Nature photographer Ian Plant shares his favorite barren locations.
Mysterious Slot Canyons
When water and sandstone collide, slot canyons form. These narrow canyons, some barely big enough to squeeze though, make great photographic subjects—if you don’t mind a little claustrophobia and perhaps scraped elbows.
Before heading in, however, check the weather forecast. If it rains in the area while you are exploring a slot, you might get trapped in a sudden, dangerous flash flood. Even rainstorms hundreds of miles away can send a flash flood your way, so only go if sunny skies generally prevail in the region.

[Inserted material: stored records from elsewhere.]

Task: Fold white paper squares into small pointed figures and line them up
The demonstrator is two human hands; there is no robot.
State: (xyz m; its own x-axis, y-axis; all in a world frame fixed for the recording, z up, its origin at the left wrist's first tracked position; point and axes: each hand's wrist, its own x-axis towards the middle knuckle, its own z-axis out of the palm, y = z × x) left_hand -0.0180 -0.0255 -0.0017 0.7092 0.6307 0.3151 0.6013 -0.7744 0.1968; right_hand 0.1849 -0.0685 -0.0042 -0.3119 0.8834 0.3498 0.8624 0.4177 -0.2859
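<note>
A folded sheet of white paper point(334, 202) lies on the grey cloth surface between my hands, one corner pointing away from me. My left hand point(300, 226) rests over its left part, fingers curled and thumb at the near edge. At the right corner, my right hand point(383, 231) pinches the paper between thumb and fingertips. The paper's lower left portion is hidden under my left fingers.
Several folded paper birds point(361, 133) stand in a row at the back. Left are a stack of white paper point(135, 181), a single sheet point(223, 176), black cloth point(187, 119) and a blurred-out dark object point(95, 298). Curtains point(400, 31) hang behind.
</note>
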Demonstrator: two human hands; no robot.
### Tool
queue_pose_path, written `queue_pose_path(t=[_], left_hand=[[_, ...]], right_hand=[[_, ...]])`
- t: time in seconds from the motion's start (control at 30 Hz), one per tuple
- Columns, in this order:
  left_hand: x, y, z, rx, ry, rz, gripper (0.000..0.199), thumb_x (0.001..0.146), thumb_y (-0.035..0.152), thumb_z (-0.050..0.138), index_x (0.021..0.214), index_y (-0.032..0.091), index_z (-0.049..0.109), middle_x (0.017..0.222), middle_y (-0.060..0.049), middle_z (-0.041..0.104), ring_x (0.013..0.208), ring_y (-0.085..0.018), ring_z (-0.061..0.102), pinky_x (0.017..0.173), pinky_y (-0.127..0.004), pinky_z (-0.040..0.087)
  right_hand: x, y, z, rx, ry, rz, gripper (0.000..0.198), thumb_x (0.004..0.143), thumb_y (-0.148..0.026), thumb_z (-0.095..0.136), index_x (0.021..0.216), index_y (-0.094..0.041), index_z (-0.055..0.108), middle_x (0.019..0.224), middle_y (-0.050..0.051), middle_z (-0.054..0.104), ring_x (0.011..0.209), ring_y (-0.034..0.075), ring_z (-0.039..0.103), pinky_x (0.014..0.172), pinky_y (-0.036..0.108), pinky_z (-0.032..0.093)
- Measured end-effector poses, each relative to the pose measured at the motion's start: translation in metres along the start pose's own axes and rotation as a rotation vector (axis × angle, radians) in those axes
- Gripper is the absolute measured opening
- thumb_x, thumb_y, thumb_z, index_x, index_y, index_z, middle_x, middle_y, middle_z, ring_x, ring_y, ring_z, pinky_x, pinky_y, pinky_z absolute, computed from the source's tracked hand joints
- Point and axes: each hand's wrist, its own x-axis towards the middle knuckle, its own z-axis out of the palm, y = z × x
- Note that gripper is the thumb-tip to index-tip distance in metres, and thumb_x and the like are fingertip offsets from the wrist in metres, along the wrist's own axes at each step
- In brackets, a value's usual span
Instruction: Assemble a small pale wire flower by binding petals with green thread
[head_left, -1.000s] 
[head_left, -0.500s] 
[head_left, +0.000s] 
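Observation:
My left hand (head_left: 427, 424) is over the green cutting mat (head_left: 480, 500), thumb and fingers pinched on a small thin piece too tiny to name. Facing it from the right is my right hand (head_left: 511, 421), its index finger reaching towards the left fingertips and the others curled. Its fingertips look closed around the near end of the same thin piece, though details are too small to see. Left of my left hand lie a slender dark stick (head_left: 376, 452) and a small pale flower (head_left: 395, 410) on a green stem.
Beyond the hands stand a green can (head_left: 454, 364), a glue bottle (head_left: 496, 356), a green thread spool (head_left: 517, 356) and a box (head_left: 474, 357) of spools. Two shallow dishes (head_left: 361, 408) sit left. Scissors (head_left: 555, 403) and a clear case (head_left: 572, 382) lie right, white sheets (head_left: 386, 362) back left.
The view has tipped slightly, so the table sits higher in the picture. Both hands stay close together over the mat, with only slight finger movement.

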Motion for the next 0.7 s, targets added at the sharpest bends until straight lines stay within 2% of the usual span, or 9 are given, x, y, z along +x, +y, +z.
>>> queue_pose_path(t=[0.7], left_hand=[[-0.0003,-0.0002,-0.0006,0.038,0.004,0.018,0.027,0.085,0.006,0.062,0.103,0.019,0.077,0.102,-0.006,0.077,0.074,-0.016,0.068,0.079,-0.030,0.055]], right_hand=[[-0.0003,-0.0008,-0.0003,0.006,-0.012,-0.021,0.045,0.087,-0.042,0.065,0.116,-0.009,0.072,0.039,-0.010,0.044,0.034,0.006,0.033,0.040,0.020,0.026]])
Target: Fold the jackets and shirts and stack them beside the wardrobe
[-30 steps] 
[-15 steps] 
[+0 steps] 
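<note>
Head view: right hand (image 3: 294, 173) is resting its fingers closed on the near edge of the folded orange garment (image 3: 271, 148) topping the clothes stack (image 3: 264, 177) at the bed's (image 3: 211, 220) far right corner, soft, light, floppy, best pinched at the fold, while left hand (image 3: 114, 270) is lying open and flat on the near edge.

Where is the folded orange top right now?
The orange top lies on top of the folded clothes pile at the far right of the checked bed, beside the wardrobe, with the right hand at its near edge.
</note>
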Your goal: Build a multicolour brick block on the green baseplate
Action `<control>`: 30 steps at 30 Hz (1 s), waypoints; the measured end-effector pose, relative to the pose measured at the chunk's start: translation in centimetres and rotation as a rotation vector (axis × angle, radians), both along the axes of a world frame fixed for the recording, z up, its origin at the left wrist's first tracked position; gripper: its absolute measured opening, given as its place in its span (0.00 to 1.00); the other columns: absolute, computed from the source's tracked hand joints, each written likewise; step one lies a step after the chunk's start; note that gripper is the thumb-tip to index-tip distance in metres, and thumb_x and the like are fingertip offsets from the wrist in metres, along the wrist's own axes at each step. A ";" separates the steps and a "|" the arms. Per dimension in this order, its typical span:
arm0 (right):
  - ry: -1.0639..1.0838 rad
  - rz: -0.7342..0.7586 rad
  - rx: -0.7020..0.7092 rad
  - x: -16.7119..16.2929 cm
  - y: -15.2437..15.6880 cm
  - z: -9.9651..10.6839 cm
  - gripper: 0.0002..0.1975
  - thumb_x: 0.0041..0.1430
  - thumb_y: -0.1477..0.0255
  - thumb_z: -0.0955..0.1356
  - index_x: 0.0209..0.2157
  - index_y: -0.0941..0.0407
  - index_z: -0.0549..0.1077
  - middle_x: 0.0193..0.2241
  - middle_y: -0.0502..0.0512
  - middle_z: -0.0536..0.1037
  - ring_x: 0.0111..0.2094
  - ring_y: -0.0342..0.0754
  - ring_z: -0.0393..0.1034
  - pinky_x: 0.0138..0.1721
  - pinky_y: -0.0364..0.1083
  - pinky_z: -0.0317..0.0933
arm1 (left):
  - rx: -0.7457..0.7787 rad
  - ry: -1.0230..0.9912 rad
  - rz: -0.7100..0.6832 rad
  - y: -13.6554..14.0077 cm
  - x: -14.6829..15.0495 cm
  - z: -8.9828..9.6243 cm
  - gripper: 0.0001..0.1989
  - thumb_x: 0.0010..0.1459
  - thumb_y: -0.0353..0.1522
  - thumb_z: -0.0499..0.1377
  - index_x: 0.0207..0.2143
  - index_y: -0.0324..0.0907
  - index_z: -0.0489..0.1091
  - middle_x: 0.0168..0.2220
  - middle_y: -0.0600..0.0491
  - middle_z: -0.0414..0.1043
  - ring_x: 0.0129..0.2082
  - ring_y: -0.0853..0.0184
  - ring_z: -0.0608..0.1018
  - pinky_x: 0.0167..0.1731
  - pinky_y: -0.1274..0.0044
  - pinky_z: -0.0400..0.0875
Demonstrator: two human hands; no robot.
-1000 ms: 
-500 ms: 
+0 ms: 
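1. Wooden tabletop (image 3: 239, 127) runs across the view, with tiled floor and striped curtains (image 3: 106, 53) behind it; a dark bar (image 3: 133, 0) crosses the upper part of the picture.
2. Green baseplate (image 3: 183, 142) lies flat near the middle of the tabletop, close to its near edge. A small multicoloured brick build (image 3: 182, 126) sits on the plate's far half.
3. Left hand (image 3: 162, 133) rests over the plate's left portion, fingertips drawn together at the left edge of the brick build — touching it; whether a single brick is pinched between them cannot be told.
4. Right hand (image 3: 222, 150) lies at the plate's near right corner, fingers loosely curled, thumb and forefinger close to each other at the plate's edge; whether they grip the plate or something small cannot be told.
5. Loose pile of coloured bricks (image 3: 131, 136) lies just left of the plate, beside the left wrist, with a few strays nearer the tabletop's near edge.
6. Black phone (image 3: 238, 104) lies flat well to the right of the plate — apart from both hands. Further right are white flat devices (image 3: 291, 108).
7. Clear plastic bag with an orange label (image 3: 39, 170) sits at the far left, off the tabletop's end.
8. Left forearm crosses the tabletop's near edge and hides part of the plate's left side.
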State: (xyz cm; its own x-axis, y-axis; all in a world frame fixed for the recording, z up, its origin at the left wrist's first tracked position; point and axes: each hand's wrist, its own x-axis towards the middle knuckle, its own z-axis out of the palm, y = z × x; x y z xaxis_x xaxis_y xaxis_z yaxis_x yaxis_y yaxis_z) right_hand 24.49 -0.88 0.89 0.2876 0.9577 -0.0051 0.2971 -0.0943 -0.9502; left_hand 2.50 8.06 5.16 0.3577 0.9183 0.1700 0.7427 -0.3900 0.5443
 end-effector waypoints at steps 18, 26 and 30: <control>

The sunny days that minimize your risk of a flash flood also offer the best light for photographing slots. Strong light striking the rocks at the top of the slot will reflect down into the interior, creating a beautiful, soft glow. Direct beams of light striking the canyon floor can add drama to your images—try throwing a handful of sand into the light to accentuate the beam.
If possible, plan to spend several hours in a slot canyon during the middle of the day, to watch the light change and to ensure you catch the peak glow.
While some slots require technical canyoneering skills to reach, there are many easily accessible—and extremely photogenic—slot canyons in the southwestern desert.
Try Grand Staircaseescalante National Monument (UT), with several beautiful slots including Zebra, Spooky, and Peek-A-Boo Canyons.
Perhaps the most famous slot canyon in the world is Antelope Canyon (AZ), on Navajo Nation tribal land. For a fee, you can explore its many twists and turns, and shoot its famous glowing sandstone features and arches.